East Riding of Yorkshire Council - has developed an innovative partnership between local GPs and its leisure centres to make the most of social prescribing opportunities and to deliver savings to the NHS. The council has designed an IT system that allows GPs to book patients directly on to the exercise on-referral scheme and onto its award-winning Live Well programme which helps to combat obesity.

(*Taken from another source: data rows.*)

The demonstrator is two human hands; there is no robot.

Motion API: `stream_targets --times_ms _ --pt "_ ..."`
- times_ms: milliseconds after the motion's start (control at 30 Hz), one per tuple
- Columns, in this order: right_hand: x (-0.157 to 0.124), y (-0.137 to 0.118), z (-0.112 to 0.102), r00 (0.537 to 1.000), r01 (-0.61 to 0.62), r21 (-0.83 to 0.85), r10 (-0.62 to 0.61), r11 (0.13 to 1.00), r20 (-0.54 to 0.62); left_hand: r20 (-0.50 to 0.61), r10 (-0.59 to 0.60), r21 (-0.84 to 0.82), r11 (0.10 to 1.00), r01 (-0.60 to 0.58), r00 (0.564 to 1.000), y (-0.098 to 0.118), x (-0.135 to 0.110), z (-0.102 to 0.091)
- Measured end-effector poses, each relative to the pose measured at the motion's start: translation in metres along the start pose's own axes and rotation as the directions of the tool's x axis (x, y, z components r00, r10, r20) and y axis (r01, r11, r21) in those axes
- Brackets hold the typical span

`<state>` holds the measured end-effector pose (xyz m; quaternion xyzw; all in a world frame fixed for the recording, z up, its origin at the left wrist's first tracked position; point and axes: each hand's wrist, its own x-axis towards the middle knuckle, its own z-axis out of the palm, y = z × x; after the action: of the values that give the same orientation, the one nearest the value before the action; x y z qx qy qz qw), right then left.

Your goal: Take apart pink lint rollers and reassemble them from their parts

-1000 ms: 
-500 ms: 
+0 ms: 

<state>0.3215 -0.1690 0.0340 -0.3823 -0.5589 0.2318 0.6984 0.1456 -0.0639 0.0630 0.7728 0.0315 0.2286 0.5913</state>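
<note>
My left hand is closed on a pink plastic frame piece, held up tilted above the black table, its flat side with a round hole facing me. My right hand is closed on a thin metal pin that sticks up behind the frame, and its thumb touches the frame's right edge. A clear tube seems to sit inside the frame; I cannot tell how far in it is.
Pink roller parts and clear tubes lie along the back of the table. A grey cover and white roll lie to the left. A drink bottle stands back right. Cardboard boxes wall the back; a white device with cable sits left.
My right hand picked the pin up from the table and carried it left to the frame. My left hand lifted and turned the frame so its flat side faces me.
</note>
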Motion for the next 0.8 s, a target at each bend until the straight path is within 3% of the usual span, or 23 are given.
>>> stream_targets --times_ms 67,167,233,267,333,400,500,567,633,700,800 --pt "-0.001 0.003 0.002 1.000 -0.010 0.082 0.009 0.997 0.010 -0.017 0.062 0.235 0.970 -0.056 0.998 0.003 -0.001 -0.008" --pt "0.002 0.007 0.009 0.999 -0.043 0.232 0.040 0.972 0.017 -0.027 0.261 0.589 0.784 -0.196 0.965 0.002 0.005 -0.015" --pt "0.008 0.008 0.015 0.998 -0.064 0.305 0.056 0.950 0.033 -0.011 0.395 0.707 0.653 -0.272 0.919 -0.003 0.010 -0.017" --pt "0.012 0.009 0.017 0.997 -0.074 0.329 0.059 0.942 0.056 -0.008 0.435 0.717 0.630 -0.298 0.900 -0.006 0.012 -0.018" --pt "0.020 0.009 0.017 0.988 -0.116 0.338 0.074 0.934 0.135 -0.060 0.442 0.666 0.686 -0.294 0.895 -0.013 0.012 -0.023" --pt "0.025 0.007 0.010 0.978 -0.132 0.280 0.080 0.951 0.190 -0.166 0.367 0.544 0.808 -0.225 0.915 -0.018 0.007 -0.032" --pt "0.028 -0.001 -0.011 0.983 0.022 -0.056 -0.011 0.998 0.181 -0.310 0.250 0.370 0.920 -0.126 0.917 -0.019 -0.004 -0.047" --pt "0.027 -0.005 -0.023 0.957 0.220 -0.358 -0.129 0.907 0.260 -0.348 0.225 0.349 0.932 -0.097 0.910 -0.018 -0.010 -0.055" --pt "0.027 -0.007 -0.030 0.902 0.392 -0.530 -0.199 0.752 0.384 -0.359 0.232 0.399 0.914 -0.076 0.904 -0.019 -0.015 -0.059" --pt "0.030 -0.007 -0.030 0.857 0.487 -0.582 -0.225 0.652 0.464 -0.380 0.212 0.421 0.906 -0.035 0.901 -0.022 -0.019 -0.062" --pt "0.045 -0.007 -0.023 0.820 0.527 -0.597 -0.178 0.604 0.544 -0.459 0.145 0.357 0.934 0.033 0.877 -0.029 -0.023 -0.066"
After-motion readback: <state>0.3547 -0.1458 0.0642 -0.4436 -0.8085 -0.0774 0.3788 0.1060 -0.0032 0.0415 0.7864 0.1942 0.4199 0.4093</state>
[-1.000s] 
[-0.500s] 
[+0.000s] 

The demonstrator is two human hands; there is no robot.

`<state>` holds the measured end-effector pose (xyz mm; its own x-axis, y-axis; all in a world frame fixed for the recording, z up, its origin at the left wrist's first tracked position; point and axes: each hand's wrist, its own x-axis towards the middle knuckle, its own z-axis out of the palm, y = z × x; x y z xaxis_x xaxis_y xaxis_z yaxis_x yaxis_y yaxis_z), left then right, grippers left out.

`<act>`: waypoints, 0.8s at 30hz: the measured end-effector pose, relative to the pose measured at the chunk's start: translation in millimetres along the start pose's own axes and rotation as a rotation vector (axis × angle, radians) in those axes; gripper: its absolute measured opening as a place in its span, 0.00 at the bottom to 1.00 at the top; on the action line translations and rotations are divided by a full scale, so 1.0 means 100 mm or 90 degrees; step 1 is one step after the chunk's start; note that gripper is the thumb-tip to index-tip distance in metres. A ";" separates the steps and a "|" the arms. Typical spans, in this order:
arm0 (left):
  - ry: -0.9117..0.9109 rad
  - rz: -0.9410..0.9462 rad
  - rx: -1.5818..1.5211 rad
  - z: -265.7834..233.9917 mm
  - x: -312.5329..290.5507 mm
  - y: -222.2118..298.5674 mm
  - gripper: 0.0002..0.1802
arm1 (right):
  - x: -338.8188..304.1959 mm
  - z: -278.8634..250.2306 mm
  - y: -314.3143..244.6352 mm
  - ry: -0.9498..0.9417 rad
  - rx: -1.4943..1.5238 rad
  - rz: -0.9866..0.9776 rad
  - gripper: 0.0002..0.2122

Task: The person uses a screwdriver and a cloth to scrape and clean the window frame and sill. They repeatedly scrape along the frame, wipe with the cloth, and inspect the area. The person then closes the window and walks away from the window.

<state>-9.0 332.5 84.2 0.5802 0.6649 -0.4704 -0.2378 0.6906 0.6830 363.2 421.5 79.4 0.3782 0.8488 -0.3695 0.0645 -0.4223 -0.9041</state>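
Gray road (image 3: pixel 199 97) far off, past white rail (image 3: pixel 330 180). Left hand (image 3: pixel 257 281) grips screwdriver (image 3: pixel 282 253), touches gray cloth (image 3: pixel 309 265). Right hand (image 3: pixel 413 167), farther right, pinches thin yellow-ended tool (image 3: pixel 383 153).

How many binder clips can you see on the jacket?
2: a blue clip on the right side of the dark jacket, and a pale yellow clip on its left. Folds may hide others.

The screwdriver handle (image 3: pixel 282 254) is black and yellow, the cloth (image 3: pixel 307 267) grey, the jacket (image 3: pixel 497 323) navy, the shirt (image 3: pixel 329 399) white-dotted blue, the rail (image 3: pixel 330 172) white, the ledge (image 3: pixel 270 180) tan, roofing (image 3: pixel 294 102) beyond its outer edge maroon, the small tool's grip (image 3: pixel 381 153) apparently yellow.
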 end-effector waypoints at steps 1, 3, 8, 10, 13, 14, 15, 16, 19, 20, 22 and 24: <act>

This has drastically reduced the number of bariatric surgery operations from 100 to 20 pa in the area in 8 years (the most expensive type of operation for the NHS), this was double the national average but is now half of the national average and has saved the NHS £2.5m in the process.

Exeter City Council - is due to open one of the world’s most energy efficient leisure centres in 2021. St Sidwell’s Place is the first leisure centre in the UK to be built to the super energy efficient Passivhaus standard. Replacing the more than 50 year old Pyramids swimming pool, it is expected to save up to 70 per cent on annual energy costs, use 50 per cent less water, significantly reduce running costs and need lower maintenance costs. It has also been designed to withstand predicted changes in climate conditions up to 2080.

Note To Editors

  1. Securing the Future of Public Sport and Leisure Services – summary report
  2. The report’s finding and recommendations were constructed from survey responses from more than 250 councils and providers.
  3. During the pandemic, the Government made significant amounts of funding available including the £100m National Leisure Recovery Fund (NLRF) to help support some providers, however councils still face a £600 million revenue deficit in the sport and leisure sector alone and a significant number of facilities are under immediate risk of operational failure and face critical long-term damage without support.
  4. Councils are responsible for 31 per cent of grass pitches, 33 per cent of all swimming pools – which provide the majority of publicly accessible water space, 20 per cent of all health and fitness facilities, 13 per cent of sports halls and 66 per cent of cancer pre and post rehabilitation services.